• _Exercise details_: Could you set down the lines from the first line of the entries below through the line with "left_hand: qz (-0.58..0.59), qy", exactly and with no pictures?
******
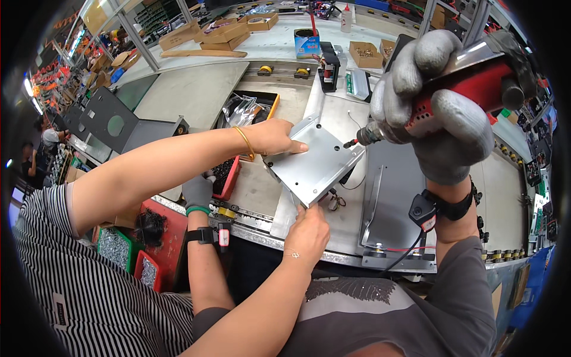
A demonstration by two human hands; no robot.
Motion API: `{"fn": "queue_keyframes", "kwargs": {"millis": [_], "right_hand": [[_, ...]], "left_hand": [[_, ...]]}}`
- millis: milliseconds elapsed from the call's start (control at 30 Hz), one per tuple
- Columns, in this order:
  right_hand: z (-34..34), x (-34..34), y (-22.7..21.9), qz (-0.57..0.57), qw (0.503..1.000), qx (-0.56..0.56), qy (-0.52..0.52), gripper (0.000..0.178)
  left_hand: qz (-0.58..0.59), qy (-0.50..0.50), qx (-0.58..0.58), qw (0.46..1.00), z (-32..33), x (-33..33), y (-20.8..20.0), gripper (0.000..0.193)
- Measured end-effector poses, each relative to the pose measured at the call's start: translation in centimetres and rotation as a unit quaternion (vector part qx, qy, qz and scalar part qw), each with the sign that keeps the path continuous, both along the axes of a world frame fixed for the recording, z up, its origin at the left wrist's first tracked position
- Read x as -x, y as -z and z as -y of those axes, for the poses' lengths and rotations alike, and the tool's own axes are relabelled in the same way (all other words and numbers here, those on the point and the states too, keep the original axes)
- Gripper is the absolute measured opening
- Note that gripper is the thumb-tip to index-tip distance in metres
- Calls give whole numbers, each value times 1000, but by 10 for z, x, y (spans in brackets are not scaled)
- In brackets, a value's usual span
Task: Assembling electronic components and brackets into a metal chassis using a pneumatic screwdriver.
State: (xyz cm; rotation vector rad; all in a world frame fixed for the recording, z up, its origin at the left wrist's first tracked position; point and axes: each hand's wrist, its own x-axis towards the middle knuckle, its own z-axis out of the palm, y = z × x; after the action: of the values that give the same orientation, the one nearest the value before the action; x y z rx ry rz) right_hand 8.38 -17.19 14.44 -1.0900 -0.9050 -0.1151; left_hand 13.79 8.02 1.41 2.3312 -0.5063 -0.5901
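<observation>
One metal plate (316, 162) between gloved hands (197, 193) (461, 122)

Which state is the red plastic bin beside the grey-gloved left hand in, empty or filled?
Not empty: small black parts lie inside the red plastic bin. Its exact fill level cannot be told.

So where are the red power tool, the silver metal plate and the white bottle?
Red power tool (464, 83), head view: its red housing.
Silver metal plate (315, 159), head view: middle of its flat face.
White bottle (346, 22), head view: side of its body.
</observation>
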Motion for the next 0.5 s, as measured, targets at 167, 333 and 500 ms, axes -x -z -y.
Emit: {"fn": "queue_keyframes", "kwargs": {"millis": [167, 333, 500], "right_hand": [[-3, 8, 1, -11, 998, -10, -54, 38], [-7, 16, 2, -62, 998, 11, -8, 38], [-20, 25, 2, -71, 993, 10, -97, 37]], "left_hand": [[-10, -115, 166, 979, -12, 67, 11, 50], [-20, -208, 325, 922, -23, 138, 27, 39], [-23, -309, 468, 827, -26, 166, 20, 29]]}}
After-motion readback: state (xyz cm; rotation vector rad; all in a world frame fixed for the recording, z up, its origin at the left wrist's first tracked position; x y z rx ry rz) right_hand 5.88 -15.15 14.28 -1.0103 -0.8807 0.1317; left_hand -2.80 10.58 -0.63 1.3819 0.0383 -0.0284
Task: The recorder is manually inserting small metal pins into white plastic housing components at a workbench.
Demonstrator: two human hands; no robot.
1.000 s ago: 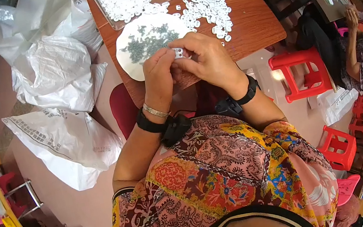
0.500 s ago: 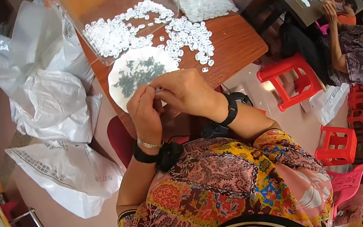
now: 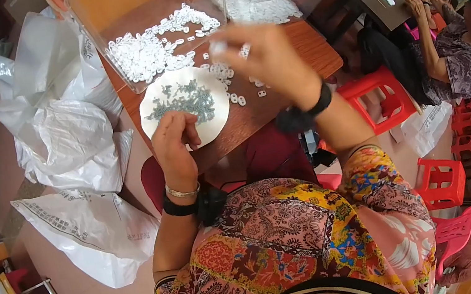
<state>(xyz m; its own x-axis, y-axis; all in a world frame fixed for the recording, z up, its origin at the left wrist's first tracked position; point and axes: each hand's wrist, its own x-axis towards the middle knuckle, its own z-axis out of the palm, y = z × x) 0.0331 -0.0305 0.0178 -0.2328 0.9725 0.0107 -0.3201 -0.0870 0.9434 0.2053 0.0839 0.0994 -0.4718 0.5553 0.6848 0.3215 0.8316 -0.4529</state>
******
• _Exercise solution_:
A demonstration by two human hands; no robot.
Motion API: `{"fn": "queue_keyframes", "kwargs": {"millis": [_], "right_hand": [[_, ...]], "left_hand": [[_, ...]]}}`
- millis: milliseconds elapsed from the call's start (control at 30 Hz), one per tuple
- Columns, in this order:
  right_hand: z (-34..34), x (-34..34), y (-22.7..21.9), qz (-0.57..0.57), qw (0.503..1.000), qx (-0.56..0.56), qy (-0.52..0.52), gripper (0.000..0.178)
  left_hand: qz (-0.58..0.59), qy (-0.50..0.50), qx (-0.58..0.58), qw (0.46..1.00), z (-32..33), x (-33..33), y (-20.8..20.0), gripper (0.000..0.193)

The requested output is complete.